Un constat, d’abord : la phase d’expansion a connu un coup d’arrêt en 2016. Au Yémen, la branche locale d’Al-Qaeda a perdu sa seule capitale régionale (Al-Moukalla). L’Etat islamique a cessé de contrôler Syrte, en Libye, et Ramadi et Falloujah, en Irak, préludes à la chute de Mossoul et Raqqa l’année suivante. Deux chiffres macabres illustrent le phénomène en France. Entre janvier 2015 et juillet 2016, 238 personnes ont été tuées dans des attaques terroristes, contre 13 depuis août 2016.

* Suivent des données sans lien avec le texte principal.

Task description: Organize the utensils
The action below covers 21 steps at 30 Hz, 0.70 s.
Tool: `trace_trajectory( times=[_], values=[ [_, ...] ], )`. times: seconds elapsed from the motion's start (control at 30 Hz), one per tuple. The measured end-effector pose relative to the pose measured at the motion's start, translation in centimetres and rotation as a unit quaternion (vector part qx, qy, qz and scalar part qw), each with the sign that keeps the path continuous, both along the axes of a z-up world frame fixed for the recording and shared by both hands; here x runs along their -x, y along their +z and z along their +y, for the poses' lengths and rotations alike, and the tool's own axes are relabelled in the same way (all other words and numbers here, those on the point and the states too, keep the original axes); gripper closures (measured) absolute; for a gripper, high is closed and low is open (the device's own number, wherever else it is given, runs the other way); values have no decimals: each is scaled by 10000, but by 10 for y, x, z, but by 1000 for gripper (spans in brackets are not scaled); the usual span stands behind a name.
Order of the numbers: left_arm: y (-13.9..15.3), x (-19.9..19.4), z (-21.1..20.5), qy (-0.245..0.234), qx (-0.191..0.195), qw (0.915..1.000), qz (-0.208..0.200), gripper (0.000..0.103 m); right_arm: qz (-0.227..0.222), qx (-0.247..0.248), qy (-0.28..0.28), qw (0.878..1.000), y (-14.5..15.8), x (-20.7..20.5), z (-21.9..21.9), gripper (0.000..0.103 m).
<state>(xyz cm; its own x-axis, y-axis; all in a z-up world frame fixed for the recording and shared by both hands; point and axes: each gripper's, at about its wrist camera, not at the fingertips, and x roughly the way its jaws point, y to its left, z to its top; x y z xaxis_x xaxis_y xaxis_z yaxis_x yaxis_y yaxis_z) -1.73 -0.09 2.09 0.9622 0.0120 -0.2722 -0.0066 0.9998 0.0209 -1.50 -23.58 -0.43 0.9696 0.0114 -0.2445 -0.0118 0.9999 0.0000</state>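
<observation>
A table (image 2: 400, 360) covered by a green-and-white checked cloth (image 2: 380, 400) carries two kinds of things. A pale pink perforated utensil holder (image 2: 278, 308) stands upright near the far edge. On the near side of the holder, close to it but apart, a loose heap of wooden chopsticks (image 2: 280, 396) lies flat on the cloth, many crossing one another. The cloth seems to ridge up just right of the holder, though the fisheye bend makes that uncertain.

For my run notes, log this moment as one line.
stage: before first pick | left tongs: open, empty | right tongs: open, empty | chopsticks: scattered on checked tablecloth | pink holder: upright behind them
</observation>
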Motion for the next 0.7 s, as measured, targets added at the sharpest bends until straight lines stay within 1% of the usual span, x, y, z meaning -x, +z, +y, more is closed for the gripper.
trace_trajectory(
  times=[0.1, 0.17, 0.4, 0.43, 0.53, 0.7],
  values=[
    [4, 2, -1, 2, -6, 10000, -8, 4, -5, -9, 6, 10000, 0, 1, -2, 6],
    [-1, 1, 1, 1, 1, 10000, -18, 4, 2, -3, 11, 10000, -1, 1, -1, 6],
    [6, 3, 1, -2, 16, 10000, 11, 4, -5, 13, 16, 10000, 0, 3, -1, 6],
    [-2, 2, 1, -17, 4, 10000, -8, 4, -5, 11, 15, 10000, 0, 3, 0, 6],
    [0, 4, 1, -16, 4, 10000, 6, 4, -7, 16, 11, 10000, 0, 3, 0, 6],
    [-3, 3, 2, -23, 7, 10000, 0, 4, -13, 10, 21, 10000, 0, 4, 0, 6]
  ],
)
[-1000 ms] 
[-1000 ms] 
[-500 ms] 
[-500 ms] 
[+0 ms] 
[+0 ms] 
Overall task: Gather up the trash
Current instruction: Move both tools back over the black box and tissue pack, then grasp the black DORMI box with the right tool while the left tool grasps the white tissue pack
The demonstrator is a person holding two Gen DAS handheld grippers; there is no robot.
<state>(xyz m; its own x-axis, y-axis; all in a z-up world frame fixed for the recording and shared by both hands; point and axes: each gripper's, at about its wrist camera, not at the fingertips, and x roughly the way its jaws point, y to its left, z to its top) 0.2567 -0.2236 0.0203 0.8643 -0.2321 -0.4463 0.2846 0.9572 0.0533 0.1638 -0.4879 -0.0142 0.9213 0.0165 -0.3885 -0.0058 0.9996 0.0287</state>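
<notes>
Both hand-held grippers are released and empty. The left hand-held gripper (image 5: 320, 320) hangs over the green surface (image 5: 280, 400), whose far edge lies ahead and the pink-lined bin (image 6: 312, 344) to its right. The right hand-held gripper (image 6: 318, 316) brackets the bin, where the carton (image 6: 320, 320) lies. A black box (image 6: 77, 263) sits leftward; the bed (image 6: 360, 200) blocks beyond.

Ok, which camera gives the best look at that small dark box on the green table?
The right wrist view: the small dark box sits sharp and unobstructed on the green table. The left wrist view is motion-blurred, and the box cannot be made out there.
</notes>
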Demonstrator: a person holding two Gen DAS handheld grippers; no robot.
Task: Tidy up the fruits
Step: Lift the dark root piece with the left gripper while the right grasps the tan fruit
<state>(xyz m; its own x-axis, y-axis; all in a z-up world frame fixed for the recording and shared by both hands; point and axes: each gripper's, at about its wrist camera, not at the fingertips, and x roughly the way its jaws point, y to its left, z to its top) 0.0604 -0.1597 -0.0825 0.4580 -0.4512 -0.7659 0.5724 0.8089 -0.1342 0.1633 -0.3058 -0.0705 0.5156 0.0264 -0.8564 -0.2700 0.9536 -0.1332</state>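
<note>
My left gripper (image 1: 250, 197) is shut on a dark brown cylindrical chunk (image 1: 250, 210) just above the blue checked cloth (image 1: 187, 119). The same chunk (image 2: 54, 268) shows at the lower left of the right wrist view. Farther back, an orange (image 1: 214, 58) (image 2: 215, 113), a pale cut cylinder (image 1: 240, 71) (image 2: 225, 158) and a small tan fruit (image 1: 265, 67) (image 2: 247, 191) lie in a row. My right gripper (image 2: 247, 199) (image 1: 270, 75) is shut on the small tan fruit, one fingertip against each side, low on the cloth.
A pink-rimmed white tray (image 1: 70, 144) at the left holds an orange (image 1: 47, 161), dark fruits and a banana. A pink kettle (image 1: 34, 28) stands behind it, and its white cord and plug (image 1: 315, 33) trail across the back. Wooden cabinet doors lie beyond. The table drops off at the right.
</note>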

Ce reflux sur le terrain est en partie lié à la réaction des Etats occidentaux (guerre au Mali en 2013, mise en place d’une coalition contre l’EI à l’été 2014) : 

  • «Il est apparu clairement au cours des dernières années que la communauté internationale n’est pas prête à tolérer la présence d’un proto-Etat jihadiste susceptible de servir de sanctuaire à des groupes terroristes transnationaux.» L’attrition physique produit des effets bien au-delà du terrain, souligne l’étude : «La rhétorique utopique de Daech – ressort essentiel de la propagande en 2014-2015 – a aujourd’hui une portée bien plus faible [après] l’effondrement du califat proclamé par Abou Bakr al-Baghdadi.»

Exception sahélienne

Les échecs des mouvements jihadistes sont aussi dus à leur stratégie, et notamment leur difficulté «à créer des implantations territoriales durables dans le monde musulman». Cette dynamique connaît une exception, au Sahel. Alors que les cadres des groupes terroristes étaient essentiellement algériens au début des années 2010, ils sont de plus en plus des figures de la région, «bien insérés dans les réseaux d’alliances locales», enracinant les mouvements jihadistes dans ces territoires.

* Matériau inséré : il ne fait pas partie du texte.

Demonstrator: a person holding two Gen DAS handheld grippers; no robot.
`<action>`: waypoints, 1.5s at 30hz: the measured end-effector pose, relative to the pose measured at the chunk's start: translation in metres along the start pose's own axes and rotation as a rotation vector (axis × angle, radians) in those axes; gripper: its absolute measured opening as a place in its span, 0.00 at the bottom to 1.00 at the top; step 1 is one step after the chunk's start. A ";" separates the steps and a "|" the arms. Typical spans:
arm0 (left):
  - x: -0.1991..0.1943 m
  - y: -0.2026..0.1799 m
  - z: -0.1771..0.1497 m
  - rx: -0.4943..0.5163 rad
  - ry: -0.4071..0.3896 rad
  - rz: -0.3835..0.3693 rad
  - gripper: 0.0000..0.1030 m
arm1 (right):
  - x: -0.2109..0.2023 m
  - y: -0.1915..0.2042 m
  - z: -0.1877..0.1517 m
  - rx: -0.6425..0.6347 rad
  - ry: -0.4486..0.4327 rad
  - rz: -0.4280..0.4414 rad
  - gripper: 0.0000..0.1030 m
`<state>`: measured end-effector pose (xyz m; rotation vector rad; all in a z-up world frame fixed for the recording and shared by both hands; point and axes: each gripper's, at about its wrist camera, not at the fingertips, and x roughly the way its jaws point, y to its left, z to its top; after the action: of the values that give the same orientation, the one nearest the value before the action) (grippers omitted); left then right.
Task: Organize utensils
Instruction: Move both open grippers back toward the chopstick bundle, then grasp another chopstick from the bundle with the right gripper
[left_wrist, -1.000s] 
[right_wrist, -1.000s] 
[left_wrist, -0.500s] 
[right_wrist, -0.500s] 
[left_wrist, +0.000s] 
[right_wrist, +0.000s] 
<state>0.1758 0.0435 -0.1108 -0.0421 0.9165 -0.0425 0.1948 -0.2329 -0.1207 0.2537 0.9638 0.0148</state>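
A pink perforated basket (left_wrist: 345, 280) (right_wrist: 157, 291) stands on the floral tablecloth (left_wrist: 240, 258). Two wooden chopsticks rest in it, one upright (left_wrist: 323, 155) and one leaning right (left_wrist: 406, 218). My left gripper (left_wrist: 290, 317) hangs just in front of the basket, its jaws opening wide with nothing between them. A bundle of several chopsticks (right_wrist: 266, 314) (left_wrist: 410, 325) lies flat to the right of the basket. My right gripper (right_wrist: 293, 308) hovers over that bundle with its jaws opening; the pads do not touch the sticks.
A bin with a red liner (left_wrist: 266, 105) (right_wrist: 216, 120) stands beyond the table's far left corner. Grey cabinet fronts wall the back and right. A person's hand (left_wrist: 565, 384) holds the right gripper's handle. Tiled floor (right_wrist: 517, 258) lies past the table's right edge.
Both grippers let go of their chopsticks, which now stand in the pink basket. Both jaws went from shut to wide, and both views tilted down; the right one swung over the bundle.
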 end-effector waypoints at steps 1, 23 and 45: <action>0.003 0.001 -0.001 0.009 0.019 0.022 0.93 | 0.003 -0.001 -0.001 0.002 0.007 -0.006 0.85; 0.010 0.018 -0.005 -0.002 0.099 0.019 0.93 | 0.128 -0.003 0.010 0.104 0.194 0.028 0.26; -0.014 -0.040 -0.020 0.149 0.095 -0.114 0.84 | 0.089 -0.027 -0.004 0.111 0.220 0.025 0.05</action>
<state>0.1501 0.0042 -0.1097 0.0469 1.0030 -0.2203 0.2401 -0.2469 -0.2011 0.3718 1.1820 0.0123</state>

Ceux-ci profitent du délitement des Etats malien et, de plus en plus, burkinabé, et de leur incapacité à empêcher les violences intercommunautaires. Les jihadistes s’engouffrent dans ce vide, en étant «les seuls à proposer un pacte social – aussi brutal soit-il – et à offrir un projet politique, social et religieux alternatif». Ils recrutent bien souvent par adhésion communautaire et quête de protection, plus que par adhésion personnelle à une idéologie structurée.

L’action de la France au Sahel (Burkina Faso, Mali, Mauritanie, Niger et Tchad), qui déploie 4 500 soldats dans une guerre paraissant sans fin, ne parvient qu’à désorganiser les mouvements jihadistes, en éliminant les chefs. 

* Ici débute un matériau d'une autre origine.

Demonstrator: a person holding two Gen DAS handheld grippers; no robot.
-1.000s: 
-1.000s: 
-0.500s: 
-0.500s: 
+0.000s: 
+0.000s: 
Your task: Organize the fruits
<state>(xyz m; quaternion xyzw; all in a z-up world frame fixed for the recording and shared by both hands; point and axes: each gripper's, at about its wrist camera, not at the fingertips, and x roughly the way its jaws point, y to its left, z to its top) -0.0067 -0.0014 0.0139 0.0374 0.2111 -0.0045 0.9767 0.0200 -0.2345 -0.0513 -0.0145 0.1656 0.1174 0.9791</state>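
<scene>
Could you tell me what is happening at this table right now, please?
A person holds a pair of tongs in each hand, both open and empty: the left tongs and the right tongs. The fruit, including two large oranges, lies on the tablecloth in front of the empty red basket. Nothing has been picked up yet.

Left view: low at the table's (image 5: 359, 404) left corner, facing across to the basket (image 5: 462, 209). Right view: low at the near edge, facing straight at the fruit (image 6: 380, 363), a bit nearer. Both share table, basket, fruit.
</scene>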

  • «Les insurrections se sont vite adaptées», écrivent Hecker et Tenenbaum, et conservent une capacité à «projeter des commandos terroristes» dans les capitales régionales ou sites touristiques. Les auteurs observent que l’approche sécuritaire ne suffira pas pour traiter«les "causes profondes" du terrorisme», tâche qui «implique bien d’autres acteurs que les militaires».

Autre faiblesse : le mouvement jihadiste est globalement divisé. «Le schisme est amené à perdurer au cours de la décennie à venir», jugent les auteurs. Cette désunion repose sur des désaccords stratégiques, dont l’articulation entre le proche et le lointain, vieux sujet de discorde. L’étude cite l’exemple d’Abou Mohammed al-Joulani, jadis à la tête du Jabhat al-Nosra en Syrie (affilié à Al-Qaeda), qui a rompu avec l’organisation : «Une des raisons principales est que Joulani souhaitait se concentrer sur des enjeux locaux, tandis que le chef d’al-Qaeda voulait continuer à mettre l’accent sur l’ennemi lointain et le jihad global.»

«Hit and run»

Malgré ces désaccords, les jihadistes s’hybrident et se réinventent. Le processus est particulièrement visible pour les attaques qui visent tant «les cibles à forte charge symbolique» (institutions étrangères, édifices religieux, symboles de l’autorité, lieux touristiques, infrastructures de transport) que les cibles «molles», déterminées au hasard (passants dans la rue, etc.)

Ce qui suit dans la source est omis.